Task item | Repeat the lines from the line with "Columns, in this" to the line with "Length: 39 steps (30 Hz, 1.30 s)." in the listing below, keeping both end lines and adding nothing.

Supplied data |
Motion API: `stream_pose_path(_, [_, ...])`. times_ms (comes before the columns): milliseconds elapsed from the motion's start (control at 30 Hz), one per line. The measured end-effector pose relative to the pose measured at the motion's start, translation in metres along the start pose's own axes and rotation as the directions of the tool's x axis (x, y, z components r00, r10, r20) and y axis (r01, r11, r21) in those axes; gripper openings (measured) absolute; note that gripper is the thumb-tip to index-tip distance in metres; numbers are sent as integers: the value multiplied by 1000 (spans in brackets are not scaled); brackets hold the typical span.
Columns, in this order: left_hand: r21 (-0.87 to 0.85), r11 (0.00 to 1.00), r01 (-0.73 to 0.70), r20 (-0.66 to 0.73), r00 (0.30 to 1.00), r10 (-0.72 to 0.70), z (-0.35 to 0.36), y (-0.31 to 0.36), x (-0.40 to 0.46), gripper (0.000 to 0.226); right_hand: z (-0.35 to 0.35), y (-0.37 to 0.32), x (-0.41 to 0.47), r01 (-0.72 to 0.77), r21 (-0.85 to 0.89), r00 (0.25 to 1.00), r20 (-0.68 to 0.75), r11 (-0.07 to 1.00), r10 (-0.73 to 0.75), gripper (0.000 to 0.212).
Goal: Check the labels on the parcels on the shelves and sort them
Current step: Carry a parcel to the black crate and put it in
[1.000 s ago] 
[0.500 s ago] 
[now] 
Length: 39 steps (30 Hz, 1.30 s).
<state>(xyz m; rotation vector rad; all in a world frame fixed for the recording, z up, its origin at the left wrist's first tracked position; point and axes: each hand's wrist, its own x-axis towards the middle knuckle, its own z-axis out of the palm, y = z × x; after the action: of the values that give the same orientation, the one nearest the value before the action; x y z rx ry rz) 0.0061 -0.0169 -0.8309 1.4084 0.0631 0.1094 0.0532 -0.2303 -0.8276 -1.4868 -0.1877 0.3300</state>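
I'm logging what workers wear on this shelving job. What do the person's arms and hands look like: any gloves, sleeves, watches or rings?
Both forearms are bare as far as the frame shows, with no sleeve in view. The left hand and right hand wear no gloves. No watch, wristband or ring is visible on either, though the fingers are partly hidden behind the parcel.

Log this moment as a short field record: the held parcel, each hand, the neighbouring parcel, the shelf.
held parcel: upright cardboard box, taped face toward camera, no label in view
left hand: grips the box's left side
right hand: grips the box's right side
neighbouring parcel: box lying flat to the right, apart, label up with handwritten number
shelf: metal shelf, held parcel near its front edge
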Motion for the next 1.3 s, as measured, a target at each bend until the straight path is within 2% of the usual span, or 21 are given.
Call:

Task response |
Columns, in this order: left_hand: r21 (-0.87 to 0.85), r11 (0.00 to 1.00), r01 (-0.73 to 0.70), r20 (-0.66 to 0.73), r00 (0.30 to 1.00), r10 (-0.72 to 0.70), z (-0.35 to 0.36), y (-0.31 to 0.36), x (-0.40 to 0.46), gripper (0.000 to 0.226); right_hand: z (-0.35 to 0.35), y (-0.37 to 0.32), x (-0.41 to 0.47), r01 (-0.72 to 0.77), r21 (-0.85 to 0.89), r00 (0.25 to 1.00), r20 (-0.68 to 0.75), r11 (-0.07 to 1.00), r10 (-0.73 to 0.75), gripper (0.000 to 0.212).
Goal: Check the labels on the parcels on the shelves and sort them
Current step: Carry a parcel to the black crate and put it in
[1.000 s ago] 
[0.500 s ago] 
[now] 
Length: 39 steps (30 Hz, 1.30 s).

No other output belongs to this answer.